• _WHAT YOU SHOULD DO_:
Please copy, exactly as written, the span from the first line below to the line that contains "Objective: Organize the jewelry", including both, and skip the pictures.

|---|

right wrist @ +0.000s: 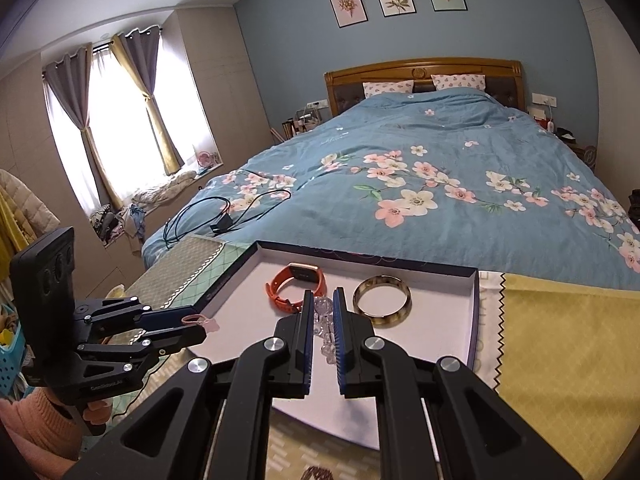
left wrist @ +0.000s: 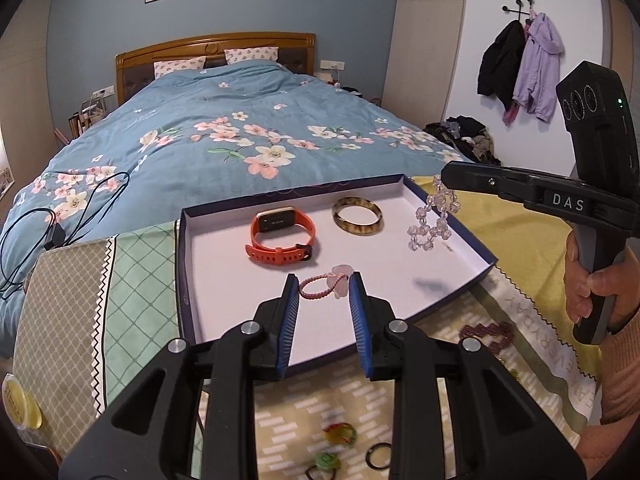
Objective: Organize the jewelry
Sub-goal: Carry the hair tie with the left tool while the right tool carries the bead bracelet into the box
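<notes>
Clear crystal-bead bracelet dangles from the shut right claw above the shallow white-lined box, the left claw pinching a pink braided cord bracelet; either could swing and land outside.

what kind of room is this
A home bedroom, most likely: a made bed with a floral quilt and wooden headboard fills the view, curtains hang at a window, and jackets hang on wall hooks. The jewelry tray sits on a cloth-covered surface at the bed's foot.
</notes>
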### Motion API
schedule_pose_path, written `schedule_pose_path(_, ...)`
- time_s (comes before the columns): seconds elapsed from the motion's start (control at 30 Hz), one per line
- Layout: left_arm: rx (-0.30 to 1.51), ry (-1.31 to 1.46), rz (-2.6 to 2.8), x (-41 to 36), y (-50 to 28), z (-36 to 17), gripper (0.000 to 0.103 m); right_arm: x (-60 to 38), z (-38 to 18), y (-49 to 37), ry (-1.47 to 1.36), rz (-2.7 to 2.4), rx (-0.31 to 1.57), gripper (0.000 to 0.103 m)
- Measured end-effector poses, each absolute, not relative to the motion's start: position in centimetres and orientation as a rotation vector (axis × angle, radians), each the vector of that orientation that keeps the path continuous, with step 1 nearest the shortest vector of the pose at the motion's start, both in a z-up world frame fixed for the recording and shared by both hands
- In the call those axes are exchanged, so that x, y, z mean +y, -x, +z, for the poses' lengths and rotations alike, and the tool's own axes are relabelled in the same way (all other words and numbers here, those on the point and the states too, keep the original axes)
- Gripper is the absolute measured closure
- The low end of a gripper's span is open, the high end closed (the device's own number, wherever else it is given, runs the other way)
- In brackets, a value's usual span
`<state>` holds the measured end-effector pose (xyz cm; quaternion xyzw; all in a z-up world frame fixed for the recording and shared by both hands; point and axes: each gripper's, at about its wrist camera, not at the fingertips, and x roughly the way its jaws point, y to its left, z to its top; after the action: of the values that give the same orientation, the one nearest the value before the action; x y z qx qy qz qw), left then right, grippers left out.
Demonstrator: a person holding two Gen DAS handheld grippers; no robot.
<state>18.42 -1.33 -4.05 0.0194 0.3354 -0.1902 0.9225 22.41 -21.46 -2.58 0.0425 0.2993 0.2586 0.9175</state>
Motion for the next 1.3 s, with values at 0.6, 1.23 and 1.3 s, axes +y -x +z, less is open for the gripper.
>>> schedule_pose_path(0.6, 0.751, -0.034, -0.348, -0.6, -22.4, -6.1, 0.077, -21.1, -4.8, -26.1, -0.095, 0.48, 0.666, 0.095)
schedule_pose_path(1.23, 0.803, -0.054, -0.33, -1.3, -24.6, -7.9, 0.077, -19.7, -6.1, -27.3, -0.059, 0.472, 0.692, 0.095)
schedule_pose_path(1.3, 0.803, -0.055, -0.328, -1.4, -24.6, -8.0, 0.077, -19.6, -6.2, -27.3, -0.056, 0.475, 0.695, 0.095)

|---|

• _ANSWER TO THIS EXERCISE_:
right wrist @ +0.000s: 
left wrist @ +0.000s: 
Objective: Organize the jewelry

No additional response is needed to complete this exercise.